Security
Authentication, authorization, token and credential handling, transport security and data protection.
Authentication
The API uses JWT bearer tokens. Obtain a token via POST /v1/onboarding/login/user and send it on protected calls:
Authorization: Bearer <JWT_TOKEN>
- Tokens are JWTs and carry an expiry (
exp) claim — observed lifetimes in the source vary; the canonical TTL is To be confirmed. - Refresh near expiry via
POST /v1/onboarding/auth/refreshrather than re-prompting for credentials. - Optional MFA (TOTP) and email OTP add a second factor — see Authentication, MFA & OTP.
- SSO is supported via the OAuth2-style
POST /v1/onboarding/tokenendpoint.
Authorization (RBAC)
Access is governed by role-based access control. A user holds a role; a role grants module/sub-module actions. A 403 indicates the authenticated principal lacks the required action. Model least-privilege roles and verify entitlements via GET /v1/onboarding/me. See Users, Roles & Modules.
Token handling
Treat access tokens as secrets. Do not commit them to source control, embed them in shared Postman collections, log them, or place them in URLs.

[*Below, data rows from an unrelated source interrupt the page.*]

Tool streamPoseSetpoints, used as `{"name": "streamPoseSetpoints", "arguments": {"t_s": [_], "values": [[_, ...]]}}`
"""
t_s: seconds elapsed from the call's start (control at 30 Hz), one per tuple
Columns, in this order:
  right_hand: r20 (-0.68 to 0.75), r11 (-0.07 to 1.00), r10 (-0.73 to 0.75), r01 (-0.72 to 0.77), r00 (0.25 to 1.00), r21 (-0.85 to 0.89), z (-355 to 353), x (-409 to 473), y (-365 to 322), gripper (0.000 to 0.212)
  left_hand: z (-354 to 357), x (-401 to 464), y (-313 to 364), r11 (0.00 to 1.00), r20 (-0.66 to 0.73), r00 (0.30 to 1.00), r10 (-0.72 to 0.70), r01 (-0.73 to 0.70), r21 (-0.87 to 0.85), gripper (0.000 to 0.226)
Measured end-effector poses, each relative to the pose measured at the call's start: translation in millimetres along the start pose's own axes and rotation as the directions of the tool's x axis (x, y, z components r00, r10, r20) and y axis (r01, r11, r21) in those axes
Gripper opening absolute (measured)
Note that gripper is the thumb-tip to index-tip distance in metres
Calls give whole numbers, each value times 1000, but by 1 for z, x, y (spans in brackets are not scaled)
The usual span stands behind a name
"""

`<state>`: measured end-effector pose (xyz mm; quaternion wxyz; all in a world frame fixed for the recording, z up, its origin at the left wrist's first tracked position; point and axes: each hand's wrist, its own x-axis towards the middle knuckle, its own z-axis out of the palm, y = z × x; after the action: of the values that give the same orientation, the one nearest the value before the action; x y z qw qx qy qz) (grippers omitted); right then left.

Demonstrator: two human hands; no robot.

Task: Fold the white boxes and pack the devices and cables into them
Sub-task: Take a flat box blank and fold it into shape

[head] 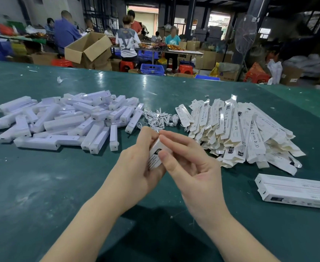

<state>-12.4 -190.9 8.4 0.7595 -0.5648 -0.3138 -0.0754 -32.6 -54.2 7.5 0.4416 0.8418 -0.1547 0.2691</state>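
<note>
My left hand (136, 167) grips a white box (155, 155) held upright above the green table (60, 186), its printed side facing me. My right hand (189, 167) pinches the box's top end between thumb and forefinger. Most of the box is hidden behind my fingers. A heap of white devices (60, 121) lies at the left. A small pile of coiled white cables (161, 118) sits in the middle, just beyond my hands. Flat unfolded white boxes (240, 133) are heaped at the right.
Finished white boxes (297, 190) lie side by side near the right edge. Beyond the table's far edge stand an open cardboard carton (87, 48), red stools, blue crates and several seated people at another bench. A fan (245, 34) stands at the back right.
</note>
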Motion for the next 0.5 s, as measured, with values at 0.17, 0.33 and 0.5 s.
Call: {"name": "streamPoseSetpoints", "arguments": {"t_s": [0.17,0.33,0.5], "values": [[14,998,-18,18,1000,-56,-2,0,2,23,3,2,3,999,-14,1000,-27,28,20,24],[-211,999,51,-50,976,11,-26,18,-6,22,5,3,1,966,41,991,-124,111,233,42],[-303,999,30,-33,952,-6,-39,25,-3,19,11,1,-7,915,101,974,-202,151,375,34]]}}
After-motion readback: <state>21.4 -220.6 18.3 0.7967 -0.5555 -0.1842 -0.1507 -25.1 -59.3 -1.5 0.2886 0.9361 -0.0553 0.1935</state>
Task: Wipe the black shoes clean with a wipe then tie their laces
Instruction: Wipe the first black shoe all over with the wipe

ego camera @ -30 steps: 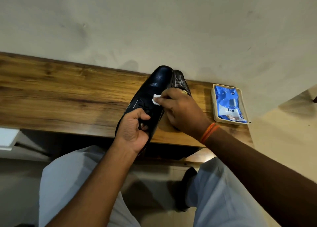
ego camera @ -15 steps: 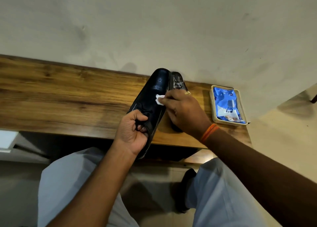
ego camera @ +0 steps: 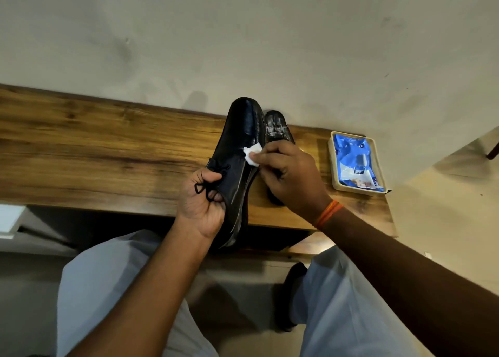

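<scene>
- A black shoe (ego camera: 237, 151) was held tipped on its side over the near edge of the wooden shelf (ego camera: 108, 146), at about 12 o'clock from the person's lap.
- Its long axis ran from heel at 6 o'clock to toe at roughly 12 to 1 o'clock, with the toe pointed at the wall.
- The left hand (ego camera: 202, 202) was curled round the shoe near its opening, with loose laces (ego camera: 208, 187) caught among the fingers.
- The right hand (ego camera: 289, 175) was pinched on a small white wipe (ego camera: 252, 154), which was pressed to the shoe's upper.
- The second shoe (ego camera: 276, 128) was set just beside it, at 3 o'clock of the first, toe pointed the same way; its heel was hidden by the right hand.
- The leather was judged stiff at the sole, smooth and likely slick where wet, so a hold at the collar or heel seemed soundest.
- The laces were judged soft and limp, best taken near their ends.
- A tray (ego camera: 334, 167) holding a blue wipes packet (ego camera: 353, 156) was seen at 3 o'clock.
</scene>
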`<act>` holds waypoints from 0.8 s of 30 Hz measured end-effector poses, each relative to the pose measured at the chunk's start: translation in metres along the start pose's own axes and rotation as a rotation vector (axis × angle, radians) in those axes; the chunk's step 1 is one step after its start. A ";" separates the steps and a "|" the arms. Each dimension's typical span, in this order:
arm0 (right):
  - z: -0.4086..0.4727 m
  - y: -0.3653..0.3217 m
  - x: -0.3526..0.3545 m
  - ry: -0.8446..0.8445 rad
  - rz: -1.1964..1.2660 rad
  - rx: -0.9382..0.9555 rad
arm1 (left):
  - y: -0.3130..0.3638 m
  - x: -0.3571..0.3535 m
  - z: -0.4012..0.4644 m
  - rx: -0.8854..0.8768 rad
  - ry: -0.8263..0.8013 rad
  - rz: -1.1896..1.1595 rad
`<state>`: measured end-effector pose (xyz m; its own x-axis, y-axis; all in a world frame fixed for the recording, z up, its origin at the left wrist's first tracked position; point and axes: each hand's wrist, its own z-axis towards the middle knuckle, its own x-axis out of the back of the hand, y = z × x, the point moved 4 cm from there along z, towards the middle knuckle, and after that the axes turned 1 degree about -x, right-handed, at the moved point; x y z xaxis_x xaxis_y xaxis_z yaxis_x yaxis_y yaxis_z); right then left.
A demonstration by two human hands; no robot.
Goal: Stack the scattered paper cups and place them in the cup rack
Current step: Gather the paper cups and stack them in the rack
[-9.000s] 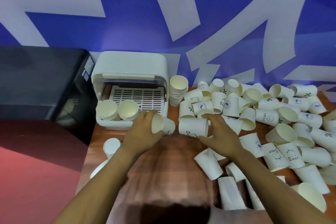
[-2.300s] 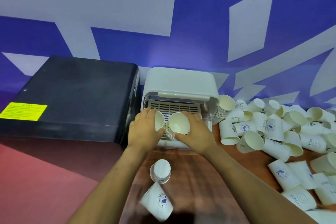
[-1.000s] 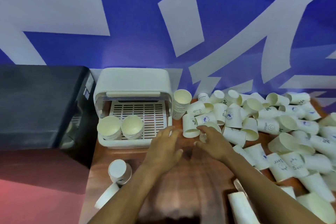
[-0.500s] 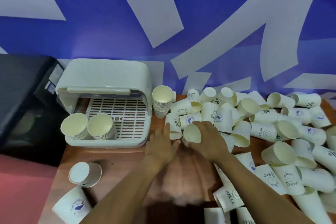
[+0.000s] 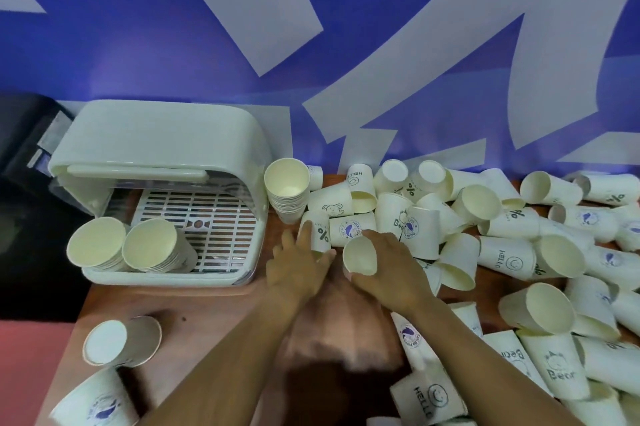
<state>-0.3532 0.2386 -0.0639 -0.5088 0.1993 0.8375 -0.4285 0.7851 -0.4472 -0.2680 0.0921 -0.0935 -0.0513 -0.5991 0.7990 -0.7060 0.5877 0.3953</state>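
Both forearms reach forward over the counter point(image 5: 214, 308). The right hand point(image 5: 388, 266) curls round a paper cup point(image 5: 360, 256), mouth toward us; the left hand point(image 5: 298, 266), fingers straight, touches a toppled cup point(image 5: 320, 231) right of the cup rack point(image 5: 166, 162).

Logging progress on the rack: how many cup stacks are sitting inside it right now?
2. One stack leans at the front left corner of the cup rack; the second stack leans right beside it. Nothing else shows on the grille, though the hood hides the back.
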 end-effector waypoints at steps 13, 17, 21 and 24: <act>-0.018 0.002 0.008 0.043 0.048 -0.069 | 0.003 0.009 -0.023 -0.140 0.075 -0.087; -0.030 -0.005 0.017 0.054 0.047 -0.075 | -0.003 0.022 -0.042 -0.228 0.158 -0.127; -0.040 -0.021 0.027 0.097 0.029 -0.075 | -0.019 0.037 -0.060 -0.336 0.236 -0.258; -0.049 -0.040 0.031 0.135 0.001 -0.052 | -0.032 0.052 -0.075 -0.343 0.284 -0.310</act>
<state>-0.3156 0.2422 -0.0044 -0.4028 0.2748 0.8730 -0.3870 0.8133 -0.4345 -0.1947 0.0828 -0.0306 0.3493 -0.6302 0.6934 -0.3842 0.5786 0.7194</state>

- Store tokens in memory or a secure store; avoid
localStoragefor long-lived tokens in browser contexts. - Scope tokens to the shortest practical lifetime and refresh rather than reuse indefinitely.
- On logout (
POST /v1/onboarding/logout), discard the token client-side. - Rotate immediately if a token may have been exposed.
TLS / SSL expectations
All non-local traffic must use HTTPS (TLS). Observed responses include strong transport-security headers, e.g.:
Strict-Transport-Security: max-age=31536000; includeSubDomains; preload
X-Content-Type-Options: nosniff
X-Frame-Options: DENY
Content-Security-Policy: default-src 'self'; ...
Referrer-Policy: strict-origin-when-cross-origin
- Validate server certificates; never disable certificate verification in clients.
- Use TLS 1.2+ (minimum version To be confirmed with the platform team).
Sensitive data handling
Several fields are sensitive and must be protected end-to-end:
| Data | Where it appears | Guidance |
|---|---|---|
| Login email / password | login/user, users/password, mfa/status | Transmitted as encrypted strings; never send plaintext. |
| MFA secret | mfa/status, mfa/register (encodedSecret) | Never log or persist beyond enrolment. |
| Core-banking credentials | core-connectivity (userName, password, adminPassword) | Send over TLS only; store in a secrets manager. |
| Terminal/app keys | terminal-key (appKey) | Treat as secret; rotate on suspicion of exposure. |
| Access tokens / API keys | Authorization header; external mail keys | Never embed in code, collections, or URLs. |
This documentation deliberately replaces all real secrets from the source material with placeholders and synthetic values. Apply the same discipline in your own examples, tickets and screenshots.
Rate limiting
Rate-limiting policy is typically enforced at the API gateway. The specific limits, headers (e.g. Retry-After) and the 429 behaviour are To be confirmed. Build clients to back off exponentially with jitter on 429 and 503.
Operational endpoints
Spring Actuator and metrics endpoints (/actuator/*) can expose sensitive operational data (heap dumps, beans, thread dumps). These should be network-restricted and not exposed publicly. See the Operational & Monitoring appendix.